We present a comprehensive study of graphene grown by chemical vapor deposition on copper single crystals with exposed (100), (110) and (111) faces. Direct examination of the as-grown graphene by Raman spectroscopy using a range of visible excitation energies and microRaman mapping shows distinct strain and doping levels for individual Cu surfaces. Comparison of results from Raman mapping with X-ray diffraction techniques and atomic force microscopy shows it is neither the crystal quality nor the surface topography responsible for the specific strain and doping values, but it is the Cu lattice orientation itself. We also report an exceptionally narrow Raman 2D band width caused by the interaction between graphene and metallic substrate.
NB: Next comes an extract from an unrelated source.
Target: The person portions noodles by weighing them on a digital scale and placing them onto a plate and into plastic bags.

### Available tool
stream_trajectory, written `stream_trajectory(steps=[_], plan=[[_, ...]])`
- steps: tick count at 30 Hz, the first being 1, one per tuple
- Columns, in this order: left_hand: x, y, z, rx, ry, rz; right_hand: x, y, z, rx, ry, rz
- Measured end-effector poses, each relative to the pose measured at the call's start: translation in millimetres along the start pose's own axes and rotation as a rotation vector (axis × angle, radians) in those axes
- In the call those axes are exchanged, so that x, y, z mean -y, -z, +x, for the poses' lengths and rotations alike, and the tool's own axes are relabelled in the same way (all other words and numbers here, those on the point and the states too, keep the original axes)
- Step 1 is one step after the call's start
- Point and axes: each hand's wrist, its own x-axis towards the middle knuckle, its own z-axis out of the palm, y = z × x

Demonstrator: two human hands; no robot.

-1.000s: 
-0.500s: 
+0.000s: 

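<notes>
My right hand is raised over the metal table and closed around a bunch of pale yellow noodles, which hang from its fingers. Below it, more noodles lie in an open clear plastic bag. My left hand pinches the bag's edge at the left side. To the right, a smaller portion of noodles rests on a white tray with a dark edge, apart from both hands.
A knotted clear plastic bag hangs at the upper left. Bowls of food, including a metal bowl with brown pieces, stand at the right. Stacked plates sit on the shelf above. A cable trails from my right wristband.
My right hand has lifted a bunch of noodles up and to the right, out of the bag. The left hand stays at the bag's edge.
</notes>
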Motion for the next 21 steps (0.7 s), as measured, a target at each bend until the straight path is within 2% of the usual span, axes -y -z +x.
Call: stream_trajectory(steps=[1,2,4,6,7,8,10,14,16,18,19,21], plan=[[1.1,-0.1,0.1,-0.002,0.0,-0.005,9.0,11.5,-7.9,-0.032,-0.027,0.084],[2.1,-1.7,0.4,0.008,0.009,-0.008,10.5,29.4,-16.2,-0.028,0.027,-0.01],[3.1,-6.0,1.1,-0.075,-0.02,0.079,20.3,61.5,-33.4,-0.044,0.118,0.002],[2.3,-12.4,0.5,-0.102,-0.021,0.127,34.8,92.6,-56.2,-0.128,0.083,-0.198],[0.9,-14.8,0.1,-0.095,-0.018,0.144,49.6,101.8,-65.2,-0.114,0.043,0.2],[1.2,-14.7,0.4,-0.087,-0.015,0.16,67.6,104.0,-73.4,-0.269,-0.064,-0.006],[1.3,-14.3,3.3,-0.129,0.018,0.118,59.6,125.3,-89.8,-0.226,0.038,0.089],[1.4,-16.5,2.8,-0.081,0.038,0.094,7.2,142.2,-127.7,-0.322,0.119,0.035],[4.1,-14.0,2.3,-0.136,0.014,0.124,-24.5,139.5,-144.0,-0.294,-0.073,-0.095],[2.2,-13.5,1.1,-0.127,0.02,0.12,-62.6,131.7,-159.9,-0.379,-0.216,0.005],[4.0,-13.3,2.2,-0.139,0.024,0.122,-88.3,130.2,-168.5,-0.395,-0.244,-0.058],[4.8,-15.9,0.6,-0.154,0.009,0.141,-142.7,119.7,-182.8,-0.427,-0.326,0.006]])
The appearance of this extremely narrow 2D band with full-width-at-half maximum (FWHM) as low as 16cm−1 is correlated with flat and undoped regions on the Cu(100) and (110) surfaces. The generally compressed (∼0.3% of strain) and n-doped (Fermi level shift of ∼250meV) graphene on Cu(111) shows the 2D band FWHM minimum of ∼20cm−1. In contrast, graphene grown on Cu foil under the same conditions reflects the heterogeneity of the polycrystalline surface and its 2D band is accordingly broader with FWHM >24cm−1.